What you will do => Your reply should be one number: how many lines of the records below contain the string "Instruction".
(Records for processing begins)
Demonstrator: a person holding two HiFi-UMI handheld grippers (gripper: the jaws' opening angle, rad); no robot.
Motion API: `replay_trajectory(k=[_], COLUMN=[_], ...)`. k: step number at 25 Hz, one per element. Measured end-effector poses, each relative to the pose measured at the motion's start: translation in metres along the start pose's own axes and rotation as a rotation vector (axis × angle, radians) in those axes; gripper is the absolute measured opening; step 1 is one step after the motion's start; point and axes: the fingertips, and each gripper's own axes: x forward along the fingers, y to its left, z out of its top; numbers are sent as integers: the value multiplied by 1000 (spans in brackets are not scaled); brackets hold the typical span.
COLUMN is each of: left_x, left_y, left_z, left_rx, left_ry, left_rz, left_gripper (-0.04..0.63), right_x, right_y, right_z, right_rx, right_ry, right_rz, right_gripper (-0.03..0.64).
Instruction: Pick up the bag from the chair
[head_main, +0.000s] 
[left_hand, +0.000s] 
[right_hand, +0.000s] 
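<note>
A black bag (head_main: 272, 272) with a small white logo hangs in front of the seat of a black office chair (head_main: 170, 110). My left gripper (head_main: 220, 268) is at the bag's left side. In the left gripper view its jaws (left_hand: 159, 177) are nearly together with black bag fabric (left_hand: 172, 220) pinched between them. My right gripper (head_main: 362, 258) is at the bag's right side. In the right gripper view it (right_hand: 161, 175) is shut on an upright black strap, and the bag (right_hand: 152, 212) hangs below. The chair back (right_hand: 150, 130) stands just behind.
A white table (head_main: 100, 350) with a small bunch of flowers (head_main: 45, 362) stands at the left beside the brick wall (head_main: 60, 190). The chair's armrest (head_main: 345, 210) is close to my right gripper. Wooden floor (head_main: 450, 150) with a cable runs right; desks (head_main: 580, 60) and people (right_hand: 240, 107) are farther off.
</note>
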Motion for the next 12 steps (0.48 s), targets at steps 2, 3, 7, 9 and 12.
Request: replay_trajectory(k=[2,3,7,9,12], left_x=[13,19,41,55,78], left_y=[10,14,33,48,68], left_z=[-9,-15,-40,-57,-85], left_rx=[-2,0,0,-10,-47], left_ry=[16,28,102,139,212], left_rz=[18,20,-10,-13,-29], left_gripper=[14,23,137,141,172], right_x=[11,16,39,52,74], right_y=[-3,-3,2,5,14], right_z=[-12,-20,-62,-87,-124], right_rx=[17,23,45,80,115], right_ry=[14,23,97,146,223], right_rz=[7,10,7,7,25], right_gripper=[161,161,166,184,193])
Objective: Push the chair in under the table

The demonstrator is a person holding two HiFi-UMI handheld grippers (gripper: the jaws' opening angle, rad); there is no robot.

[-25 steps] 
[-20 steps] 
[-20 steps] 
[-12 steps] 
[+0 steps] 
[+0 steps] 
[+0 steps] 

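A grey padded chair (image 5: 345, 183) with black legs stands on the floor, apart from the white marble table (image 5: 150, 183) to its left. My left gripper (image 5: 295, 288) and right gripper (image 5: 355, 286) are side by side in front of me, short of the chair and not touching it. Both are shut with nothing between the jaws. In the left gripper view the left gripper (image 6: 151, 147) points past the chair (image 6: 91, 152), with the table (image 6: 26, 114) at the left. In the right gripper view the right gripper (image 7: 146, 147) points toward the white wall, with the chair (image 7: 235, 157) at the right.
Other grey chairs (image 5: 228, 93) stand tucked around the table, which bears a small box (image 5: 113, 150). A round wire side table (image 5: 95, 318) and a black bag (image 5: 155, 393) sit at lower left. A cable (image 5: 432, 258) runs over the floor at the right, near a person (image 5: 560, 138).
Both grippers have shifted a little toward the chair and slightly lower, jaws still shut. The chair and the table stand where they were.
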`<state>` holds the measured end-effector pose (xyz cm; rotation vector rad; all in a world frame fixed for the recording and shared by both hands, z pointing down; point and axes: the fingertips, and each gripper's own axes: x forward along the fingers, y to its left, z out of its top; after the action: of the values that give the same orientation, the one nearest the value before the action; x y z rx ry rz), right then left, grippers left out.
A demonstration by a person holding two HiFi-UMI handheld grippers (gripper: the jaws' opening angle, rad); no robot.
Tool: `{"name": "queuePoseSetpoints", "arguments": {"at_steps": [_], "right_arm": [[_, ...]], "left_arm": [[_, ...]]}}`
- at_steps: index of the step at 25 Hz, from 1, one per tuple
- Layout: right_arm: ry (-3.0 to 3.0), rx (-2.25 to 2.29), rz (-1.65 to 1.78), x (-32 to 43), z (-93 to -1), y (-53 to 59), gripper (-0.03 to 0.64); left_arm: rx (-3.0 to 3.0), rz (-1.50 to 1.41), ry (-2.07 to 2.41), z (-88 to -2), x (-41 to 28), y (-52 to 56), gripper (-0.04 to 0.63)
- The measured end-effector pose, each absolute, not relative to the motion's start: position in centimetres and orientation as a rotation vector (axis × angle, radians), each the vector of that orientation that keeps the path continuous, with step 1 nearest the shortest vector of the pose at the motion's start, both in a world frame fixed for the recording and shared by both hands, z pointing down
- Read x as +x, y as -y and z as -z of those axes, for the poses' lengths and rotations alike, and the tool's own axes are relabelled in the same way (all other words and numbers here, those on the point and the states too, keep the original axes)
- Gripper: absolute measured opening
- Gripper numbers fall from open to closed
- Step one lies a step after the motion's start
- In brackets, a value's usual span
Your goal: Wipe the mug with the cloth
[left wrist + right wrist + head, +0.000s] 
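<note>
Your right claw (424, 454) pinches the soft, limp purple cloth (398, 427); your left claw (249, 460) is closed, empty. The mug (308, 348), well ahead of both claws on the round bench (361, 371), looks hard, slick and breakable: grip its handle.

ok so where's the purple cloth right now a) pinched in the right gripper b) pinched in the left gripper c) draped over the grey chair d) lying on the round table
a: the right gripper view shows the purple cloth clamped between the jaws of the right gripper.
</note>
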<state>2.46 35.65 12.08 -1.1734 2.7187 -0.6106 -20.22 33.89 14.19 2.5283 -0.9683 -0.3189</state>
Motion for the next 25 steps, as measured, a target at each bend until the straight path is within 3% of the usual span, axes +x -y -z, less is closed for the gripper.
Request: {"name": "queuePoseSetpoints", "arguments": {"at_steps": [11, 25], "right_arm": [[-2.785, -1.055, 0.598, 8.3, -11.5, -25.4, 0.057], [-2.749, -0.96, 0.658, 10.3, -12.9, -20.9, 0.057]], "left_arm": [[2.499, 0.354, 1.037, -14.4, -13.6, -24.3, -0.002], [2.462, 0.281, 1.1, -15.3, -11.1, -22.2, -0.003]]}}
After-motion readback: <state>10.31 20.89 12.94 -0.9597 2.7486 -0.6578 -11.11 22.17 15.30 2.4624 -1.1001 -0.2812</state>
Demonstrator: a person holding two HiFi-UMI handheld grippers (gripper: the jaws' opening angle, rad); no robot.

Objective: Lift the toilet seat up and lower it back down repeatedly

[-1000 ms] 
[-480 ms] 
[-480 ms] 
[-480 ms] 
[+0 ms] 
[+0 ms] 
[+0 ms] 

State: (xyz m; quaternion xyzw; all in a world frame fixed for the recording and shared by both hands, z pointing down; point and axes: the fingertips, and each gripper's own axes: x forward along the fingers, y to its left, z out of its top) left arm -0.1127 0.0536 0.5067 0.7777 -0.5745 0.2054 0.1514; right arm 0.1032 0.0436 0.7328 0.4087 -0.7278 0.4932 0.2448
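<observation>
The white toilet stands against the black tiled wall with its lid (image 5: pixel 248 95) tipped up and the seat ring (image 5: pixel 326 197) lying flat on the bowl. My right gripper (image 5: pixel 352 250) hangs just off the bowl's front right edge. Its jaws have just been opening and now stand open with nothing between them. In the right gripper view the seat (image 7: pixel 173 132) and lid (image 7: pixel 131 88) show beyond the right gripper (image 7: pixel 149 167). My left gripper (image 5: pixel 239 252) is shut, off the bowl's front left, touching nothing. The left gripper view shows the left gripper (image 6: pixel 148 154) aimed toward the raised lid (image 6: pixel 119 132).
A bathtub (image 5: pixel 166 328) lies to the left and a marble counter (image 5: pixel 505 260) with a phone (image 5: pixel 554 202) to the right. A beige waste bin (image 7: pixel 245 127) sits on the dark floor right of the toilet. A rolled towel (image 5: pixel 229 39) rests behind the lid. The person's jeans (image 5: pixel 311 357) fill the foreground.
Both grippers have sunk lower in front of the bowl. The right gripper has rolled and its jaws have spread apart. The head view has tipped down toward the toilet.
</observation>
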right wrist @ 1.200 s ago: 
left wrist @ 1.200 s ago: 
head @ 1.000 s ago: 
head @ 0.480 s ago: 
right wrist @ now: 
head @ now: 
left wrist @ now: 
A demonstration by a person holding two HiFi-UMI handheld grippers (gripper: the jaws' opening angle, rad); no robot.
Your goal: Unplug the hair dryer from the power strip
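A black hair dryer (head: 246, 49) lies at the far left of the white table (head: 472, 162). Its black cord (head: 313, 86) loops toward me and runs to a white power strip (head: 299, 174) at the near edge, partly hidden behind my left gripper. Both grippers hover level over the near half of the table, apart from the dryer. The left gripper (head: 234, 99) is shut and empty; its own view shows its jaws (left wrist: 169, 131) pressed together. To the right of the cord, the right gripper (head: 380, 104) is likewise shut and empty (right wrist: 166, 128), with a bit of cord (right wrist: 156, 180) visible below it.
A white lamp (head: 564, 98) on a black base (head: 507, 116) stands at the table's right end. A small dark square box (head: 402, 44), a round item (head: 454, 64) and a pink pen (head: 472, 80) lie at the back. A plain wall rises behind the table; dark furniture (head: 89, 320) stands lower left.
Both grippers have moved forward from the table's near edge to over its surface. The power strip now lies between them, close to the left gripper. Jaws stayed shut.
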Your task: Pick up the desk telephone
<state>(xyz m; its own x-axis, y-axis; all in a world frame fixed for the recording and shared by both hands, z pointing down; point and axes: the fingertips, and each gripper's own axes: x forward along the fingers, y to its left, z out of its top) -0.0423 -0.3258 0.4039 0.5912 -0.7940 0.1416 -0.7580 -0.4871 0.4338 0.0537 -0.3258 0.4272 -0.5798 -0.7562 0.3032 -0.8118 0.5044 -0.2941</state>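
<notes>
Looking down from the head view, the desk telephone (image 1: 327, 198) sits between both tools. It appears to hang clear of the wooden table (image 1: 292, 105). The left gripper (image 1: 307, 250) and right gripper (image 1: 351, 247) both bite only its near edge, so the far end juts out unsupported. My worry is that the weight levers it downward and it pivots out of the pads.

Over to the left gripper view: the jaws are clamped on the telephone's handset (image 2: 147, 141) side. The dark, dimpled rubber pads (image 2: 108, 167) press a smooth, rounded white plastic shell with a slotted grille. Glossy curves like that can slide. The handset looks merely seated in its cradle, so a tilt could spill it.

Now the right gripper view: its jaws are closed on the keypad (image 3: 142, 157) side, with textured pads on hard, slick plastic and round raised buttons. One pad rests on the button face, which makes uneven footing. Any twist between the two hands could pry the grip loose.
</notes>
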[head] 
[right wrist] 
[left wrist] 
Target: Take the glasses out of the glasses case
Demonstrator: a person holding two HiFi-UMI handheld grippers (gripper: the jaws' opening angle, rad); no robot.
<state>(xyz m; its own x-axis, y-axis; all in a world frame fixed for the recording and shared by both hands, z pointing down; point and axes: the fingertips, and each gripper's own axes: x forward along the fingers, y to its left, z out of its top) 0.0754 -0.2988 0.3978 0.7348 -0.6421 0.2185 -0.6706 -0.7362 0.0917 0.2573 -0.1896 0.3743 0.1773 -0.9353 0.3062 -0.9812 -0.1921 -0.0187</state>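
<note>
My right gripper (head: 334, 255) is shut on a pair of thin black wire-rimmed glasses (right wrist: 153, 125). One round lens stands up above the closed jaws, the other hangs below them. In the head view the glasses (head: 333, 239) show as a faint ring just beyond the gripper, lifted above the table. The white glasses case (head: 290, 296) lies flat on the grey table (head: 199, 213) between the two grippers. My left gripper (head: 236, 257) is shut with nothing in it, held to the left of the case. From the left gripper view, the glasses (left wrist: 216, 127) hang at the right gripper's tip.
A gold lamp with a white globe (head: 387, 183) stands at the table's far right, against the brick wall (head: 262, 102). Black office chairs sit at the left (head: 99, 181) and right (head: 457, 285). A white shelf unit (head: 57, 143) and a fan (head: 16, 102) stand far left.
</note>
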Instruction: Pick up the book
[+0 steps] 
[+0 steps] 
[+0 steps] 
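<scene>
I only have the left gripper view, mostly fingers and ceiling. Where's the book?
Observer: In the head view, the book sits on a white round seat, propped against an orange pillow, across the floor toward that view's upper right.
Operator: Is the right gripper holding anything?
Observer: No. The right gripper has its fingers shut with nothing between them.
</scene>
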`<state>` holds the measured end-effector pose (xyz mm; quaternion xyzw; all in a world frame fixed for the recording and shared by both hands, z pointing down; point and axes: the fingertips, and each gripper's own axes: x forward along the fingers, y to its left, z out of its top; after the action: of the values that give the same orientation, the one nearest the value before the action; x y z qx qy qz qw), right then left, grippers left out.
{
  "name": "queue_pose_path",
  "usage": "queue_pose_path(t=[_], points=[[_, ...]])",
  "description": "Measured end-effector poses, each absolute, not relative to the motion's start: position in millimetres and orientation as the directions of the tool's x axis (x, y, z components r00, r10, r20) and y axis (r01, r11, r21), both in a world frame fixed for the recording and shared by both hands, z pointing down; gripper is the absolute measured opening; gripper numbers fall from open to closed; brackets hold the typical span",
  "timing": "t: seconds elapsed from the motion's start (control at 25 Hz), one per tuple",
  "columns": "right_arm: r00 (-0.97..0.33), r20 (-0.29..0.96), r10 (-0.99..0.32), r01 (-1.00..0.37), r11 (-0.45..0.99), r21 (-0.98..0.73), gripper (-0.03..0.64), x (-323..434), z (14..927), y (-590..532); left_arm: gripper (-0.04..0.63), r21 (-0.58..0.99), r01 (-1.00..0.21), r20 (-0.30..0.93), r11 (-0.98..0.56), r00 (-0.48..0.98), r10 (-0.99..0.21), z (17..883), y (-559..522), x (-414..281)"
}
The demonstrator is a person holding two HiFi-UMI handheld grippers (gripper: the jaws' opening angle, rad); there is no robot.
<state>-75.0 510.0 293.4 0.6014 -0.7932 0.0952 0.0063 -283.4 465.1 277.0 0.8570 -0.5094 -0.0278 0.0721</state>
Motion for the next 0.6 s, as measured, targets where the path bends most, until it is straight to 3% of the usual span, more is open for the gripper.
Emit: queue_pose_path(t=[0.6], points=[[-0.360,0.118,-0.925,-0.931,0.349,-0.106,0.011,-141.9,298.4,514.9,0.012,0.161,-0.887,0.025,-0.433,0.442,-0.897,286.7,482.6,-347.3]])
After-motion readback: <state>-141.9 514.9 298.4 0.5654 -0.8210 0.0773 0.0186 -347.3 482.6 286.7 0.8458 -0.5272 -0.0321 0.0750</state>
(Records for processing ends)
Task response => 2